Now Entering the MVP Race: Jamaal Charles
Coming off a five(!)-TD performance, the Chiefs back has raced into the award picture—and more importantly, he’s been the spark to a late-season offensive charge in Kansas City; plus your mailbag questions
The MVP debate lost one borderline candidate Monday night. Calvin Johnson was going to have a tough road, as any wide receiver always would, but his three drops—two of them at crucial times—in a loss that could keep the Lions from making the playoffs will knock out whatever chance he had in what has been a great season.
But the debate did gain one entrant in Week 15: Kansas City running back Jamaal Charles. His five-touchdown performance in the Chiefs’ win at Oakland Sunday (and seven in the last two weeks, for a league-high 18 on the season) is notable not just because of the sheer luminosity of it. It’s the totality of the offensive renaissance in Kansas City.
For the first half of the season, the Chiefs survived on defense and whatever Charles’ legs could provide on offense. In the last four games K.C. has averaged 42 points a game—42 points total would have been a month’s work back in October—and this has been Charles’ eye-popping output:
When a guy is averaging 8.6 yards per touch, maybe he should be getting the ball more than 19 times a game. But whatever Andy Reid is calling in the last month is working, and much of it is centered around Charles. If the Chiefs win out and finish 13-3, and the pacesetters—Peyton Manning, Tom Brady, Russell Wilson, Cam Newton—struggle a bit in the last two weeks, Charles could become a dark-horse candidate for either the MVP or Offensive Player of the Year.

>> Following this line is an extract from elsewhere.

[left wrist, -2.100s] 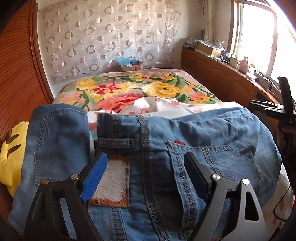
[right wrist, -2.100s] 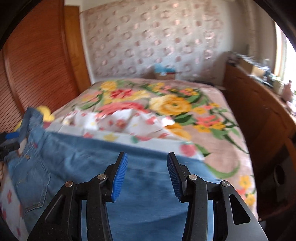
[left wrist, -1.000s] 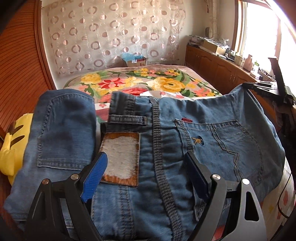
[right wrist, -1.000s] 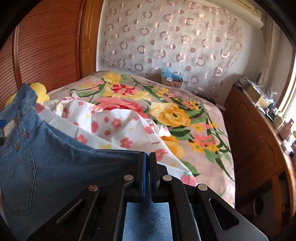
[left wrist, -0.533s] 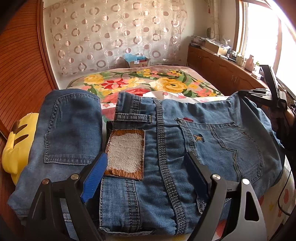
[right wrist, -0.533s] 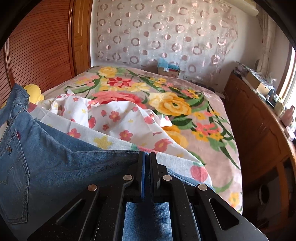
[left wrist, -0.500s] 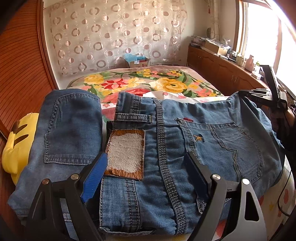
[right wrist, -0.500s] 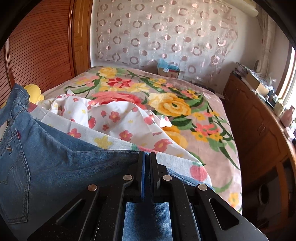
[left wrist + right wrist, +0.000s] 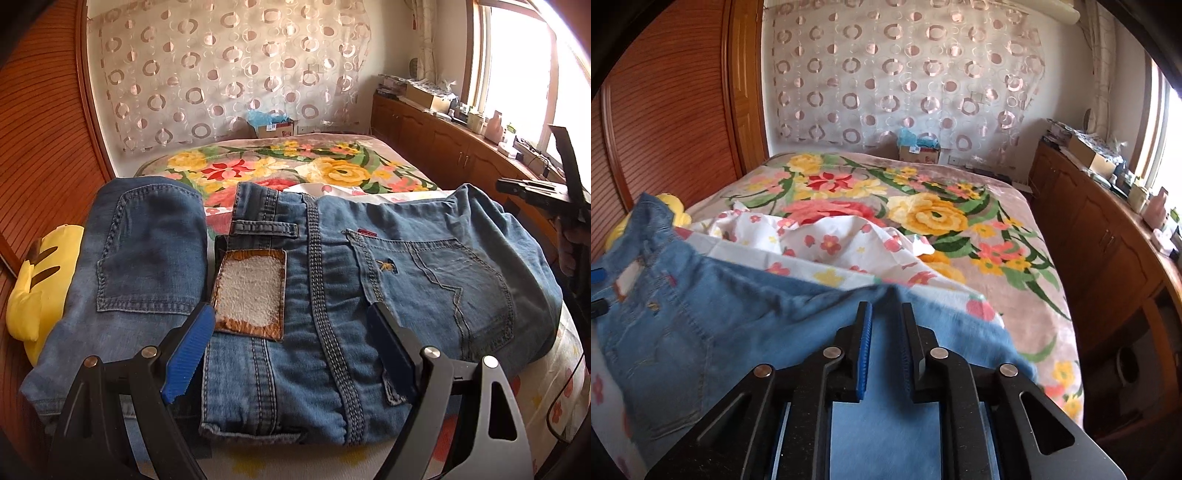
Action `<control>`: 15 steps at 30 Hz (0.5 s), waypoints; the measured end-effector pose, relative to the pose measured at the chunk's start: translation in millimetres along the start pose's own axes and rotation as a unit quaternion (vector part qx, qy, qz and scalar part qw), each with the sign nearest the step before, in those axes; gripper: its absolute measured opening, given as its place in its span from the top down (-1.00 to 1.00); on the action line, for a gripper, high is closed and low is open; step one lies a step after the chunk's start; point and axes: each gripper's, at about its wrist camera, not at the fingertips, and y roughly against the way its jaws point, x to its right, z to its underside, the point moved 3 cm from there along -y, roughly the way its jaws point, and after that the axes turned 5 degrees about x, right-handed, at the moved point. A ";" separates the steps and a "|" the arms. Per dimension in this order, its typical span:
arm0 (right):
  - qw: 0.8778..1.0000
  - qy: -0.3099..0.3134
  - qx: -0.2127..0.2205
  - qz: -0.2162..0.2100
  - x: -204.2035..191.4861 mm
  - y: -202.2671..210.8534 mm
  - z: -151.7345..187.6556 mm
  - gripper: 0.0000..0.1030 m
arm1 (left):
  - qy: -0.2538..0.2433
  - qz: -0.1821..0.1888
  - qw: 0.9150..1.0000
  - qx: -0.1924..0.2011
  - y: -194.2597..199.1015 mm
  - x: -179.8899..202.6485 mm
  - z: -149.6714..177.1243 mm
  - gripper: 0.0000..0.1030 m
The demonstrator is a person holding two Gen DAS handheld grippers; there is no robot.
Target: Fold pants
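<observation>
While right hand-held gripper [image 9: 886, 325] parts, releasing jeans [image 9: 369, 295], and left [image 9: 291, 332] hovers open, withdraw slowly to keep fold flat.

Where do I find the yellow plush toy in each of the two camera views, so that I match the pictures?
Left wrist view: the yellow plush toy lies at the far left edge, beside the folded jeans.
Right wrist view: the toy peeks out at mid-left, behind the raised jeans edge.
Shared landmark: the cardboard box by the circle-patterned curtain.
</observation>
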 end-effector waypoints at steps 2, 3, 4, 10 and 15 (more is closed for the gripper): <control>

“I’m not in the race,” Charles told me after the 56-31 rout of the Raiders. “That’s not for me to decide if I deserve something like that. I deserve to work hard and get ready to play the best football I can. After that, it’s not up to me.”
“I do think about it,” he said. “But then I think about what I can control.”
What Reid has brought to the Chiefs, other than a calming influence after a raging storm in the last couple of seasons in Kansas City, is some new ideas to the offense. One is how to use Charles. Example: Saturday night in the hotel in California, Reid shared the first 15 plays with the offensive team, as he does every week. And the first play was a screen to Charles, a play the Chiefs thought would be great to run early to take advantage of the Raiders’ overaggressiveness and their wont to pursue plays too fast on screens.
“I looked on the paper and saw that,” said Charles, “and I focused on it all night. I could see it happening, and I knew it would be a good play to run for us. It turned out to be wide open.”
The 49-yard screen on the first play from scrimmage was one of four touchdown catches for Charles on the day, and for the year he’s been the best receiver out of the backfield in the league, by far: 65 catches, 655 yards, 11 touchdowns.
Now it’s going to be up to the 50 voters who make the picks for post-season awards for the Associated Press. (I am one of them.) Charles’s play down the stretch, and how he’s enlivened an offense that needed it, could thrust him into a race no one saw him in a month ago.